Retype word for word the lines of the data below, from the first to the one bearing "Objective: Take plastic", with that one included.

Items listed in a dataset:
* * * * *

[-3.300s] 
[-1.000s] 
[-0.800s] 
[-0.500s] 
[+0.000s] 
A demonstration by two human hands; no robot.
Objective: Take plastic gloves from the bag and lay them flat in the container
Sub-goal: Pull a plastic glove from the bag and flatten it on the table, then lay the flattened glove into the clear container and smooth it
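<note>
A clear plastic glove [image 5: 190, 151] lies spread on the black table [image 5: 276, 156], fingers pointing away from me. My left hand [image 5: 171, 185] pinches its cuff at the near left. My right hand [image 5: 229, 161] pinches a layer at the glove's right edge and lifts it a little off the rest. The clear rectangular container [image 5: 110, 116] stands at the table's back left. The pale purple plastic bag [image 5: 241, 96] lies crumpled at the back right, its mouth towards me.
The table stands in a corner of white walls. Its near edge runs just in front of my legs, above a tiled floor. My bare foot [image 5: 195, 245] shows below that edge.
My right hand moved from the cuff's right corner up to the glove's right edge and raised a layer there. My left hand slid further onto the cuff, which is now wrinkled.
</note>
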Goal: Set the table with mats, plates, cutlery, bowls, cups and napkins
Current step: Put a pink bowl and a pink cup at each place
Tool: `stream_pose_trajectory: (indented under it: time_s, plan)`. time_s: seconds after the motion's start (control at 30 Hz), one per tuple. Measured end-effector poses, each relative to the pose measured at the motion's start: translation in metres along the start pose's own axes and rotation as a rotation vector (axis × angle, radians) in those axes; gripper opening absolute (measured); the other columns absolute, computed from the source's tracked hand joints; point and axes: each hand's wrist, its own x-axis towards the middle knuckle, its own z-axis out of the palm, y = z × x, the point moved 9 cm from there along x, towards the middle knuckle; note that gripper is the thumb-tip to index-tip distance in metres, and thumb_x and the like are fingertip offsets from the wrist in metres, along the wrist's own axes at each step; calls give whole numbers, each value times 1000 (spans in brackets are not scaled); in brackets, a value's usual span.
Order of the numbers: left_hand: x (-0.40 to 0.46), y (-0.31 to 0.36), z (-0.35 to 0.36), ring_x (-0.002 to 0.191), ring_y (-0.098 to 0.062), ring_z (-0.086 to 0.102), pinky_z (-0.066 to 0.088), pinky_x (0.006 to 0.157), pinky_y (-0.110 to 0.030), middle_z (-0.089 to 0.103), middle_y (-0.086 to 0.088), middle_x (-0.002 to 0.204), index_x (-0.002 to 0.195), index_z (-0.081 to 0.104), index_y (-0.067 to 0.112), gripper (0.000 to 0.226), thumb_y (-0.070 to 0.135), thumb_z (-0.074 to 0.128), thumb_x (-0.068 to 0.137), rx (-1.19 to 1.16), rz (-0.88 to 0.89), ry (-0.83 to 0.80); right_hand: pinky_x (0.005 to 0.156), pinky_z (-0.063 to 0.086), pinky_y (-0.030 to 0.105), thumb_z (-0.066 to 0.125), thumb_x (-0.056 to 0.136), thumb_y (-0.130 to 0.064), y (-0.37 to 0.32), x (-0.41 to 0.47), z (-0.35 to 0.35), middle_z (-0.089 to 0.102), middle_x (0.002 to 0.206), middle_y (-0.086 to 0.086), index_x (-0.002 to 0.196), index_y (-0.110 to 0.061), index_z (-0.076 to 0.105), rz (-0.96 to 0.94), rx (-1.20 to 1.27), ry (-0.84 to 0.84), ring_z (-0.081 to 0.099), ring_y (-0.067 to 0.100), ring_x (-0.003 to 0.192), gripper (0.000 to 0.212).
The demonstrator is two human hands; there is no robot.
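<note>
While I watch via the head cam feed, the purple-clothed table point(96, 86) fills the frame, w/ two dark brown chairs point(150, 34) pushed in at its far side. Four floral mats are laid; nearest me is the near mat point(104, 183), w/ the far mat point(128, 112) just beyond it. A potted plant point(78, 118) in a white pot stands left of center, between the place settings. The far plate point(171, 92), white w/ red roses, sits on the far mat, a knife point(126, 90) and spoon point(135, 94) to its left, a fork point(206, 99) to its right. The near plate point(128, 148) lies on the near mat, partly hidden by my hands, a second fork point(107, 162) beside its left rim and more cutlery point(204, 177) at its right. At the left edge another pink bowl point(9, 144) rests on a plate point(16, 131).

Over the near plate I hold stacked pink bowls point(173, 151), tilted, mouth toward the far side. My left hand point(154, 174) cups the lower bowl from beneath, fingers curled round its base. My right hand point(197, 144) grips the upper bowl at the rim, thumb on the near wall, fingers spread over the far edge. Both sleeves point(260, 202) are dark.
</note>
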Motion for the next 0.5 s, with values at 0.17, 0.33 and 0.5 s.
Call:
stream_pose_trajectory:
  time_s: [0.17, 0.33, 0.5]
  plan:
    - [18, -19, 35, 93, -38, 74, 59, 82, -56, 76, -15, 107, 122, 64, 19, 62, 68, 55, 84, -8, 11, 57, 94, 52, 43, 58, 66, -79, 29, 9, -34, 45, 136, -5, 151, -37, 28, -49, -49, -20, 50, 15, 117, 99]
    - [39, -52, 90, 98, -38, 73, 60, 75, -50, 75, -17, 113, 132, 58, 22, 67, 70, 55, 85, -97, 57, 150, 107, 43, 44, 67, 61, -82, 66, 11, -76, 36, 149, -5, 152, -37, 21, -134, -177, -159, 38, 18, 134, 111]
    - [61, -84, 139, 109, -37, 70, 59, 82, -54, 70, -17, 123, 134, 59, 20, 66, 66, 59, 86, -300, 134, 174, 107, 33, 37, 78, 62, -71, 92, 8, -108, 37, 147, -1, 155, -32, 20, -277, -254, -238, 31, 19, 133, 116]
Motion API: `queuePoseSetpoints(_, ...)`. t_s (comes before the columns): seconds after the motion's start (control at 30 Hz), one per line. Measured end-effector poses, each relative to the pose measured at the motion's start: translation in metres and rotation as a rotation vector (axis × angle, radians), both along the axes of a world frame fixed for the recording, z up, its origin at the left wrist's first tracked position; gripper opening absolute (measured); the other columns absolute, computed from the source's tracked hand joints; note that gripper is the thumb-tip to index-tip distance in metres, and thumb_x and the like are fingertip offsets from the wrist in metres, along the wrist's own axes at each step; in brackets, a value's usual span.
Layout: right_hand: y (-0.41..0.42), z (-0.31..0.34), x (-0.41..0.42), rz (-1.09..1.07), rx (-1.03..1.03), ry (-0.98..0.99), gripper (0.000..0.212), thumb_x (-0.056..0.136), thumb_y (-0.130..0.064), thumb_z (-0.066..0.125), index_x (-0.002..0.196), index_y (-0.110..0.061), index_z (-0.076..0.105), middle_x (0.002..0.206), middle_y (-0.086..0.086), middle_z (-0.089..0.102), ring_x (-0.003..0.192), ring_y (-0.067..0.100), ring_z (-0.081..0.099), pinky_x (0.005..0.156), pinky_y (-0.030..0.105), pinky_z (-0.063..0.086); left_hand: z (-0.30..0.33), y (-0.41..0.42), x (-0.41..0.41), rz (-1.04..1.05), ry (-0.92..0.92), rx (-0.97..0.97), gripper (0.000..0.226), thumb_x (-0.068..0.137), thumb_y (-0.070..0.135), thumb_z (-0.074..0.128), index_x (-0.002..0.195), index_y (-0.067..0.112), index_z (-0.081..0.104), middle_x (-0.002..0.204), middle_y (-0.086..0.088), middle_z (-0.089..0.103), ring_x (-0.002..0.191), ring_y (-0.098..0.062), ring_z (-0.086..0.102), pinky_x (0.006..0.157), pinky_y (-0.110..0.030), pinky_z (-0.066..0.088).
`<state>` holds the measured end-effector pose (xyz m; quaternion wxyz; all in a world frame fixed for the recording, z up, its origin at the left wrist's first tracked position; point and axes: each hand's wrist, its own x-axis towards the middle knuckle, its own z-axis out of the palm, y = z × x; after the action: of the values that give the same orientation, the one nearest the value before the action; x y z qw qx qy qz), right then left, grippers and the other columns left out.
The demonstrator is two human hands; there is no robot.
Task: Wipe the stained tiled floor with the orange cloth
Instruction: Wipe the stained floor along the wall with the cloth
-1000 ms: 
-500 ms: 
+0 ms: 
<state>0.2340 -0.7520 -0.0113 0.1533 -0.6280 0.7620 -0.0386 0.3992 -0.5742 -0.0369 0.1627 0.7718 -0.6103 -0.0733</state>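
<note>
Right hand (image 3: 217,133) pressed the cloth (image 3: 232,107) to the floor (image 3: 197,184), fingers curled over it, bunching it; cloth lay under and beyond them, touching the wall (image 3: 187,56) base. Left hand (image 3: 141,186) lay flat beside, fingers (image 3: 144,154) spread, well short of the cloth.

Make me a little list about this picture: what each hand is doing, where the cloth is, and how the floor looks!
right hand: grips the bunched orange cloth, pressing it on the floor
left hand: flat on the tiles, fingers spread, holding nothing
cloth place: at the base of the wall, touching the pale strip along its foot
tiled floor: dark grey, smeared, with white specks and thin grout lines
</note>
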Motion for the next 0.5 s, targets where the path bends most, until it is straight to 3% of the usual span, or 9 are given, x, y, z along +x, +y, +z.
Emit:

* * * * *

» **SOLUTION FOR THIS PROBLEM**:
[-3.300s] 
[-1.000s] 
[-0.800s] 
[-0.500s] 
[+0.000s] 
A demonstration by two human hands; no robot.
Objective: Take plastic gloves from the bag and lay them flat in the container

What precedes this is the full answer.